A Marine recruiter then asked for two volunteers to switch to the Marines. No one did, so they chose two names out of a file cabinet, Ogden being one of them.
"I can say right here that war is not what you saw on movies like Casa Blanca," Ogden said.
"Those doggone Japanese had an idea that they'd like to streak with the airplanes. You'd look out of that Higgins boat and see a streak coming to you and bullets hit in that water and come straight towards you."
It was a flight over the ocean, nearly 70 years ago that forever changed his life.
"The only place that looked like it was close enough that I could make it to was behind the Japanese line."
He said he intended to make it out alive. Ogden said it could have only been God that got him back home.
He swam to an old pineapple plantation and for three weeks the fruit kept him alive. He then hiked through enemy territory back to his base.
He learned then that the war was coming to an end.

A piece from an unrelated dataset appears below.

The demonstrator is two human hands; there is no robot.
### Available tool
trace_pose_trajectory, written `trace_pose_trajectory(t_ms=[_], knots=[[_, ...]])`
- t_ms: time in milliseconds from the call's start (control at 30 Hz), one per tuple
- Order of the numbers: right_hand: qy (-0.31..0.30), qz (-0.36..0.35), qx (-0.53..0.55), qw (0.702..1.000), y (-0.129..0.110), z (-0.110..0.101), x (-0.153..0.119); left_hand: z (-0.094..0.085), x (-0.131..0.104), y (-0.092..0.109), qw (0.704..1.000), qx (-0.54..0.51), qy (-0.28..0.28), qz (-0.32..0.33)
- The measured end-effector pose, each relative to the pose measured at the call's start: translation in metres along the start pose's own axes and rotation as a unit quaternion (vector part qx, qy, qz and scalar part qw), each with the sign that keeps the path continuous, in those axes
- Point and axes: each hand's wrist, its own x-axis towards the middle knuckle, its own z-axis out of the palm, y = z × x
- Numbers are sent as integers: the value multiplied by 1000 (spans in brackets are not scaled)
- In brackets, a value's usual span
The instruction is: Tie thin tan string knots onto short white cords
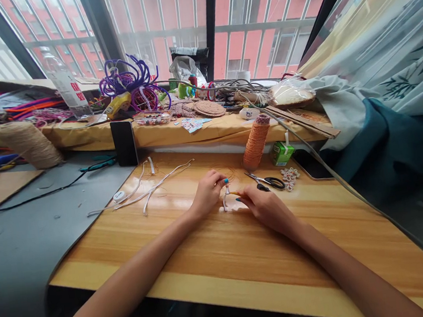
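Note:
My left hand (208,193) is pinched on a short white cord (225,201) just above the wooden tabletop, and the cord's lower end hangs down. From the right, my right hand (267,207) grips a thin gold-coloured tool (235,193), whose tip meets the cord near my left fingertips. Its exact kind is too small to tell. Black-handled scissors (268,179) lie slightly open just beyond my right hand. Beside them is a small cluster of pale knotted cord flowers (289,178). Several loose white cords (157,185) are spread to the left of my left hand.
An orange thread cone (256,142) stands behind my hands, with a green carton (282,153) and a phone (312,163) to its right. Another phone (124,143) leans on the cluttered ledge (167,134). A grey cable (340,180) crosses the table's right side.

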Motion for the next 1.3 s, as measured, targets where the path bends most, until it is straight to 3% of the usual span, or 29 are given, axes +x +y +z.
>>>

"I was in with a group in a briefing room being briefed on what was going to happen when we went into the main land of Japan. So that word that it was over with and we didn't have to do that was a great relief. "
Now being a veteran makes him even more grateful for the life he's lived.
"You have a great deal more appreciation for life. You know what life's about. You appreciate the little things."
So for those who have served and are still serving our country, Ogden had one thing to say.
"I appreciate everyone of them that's trying to do what's right. If the leadership is wrong, I still appreciate the people that's on the ground."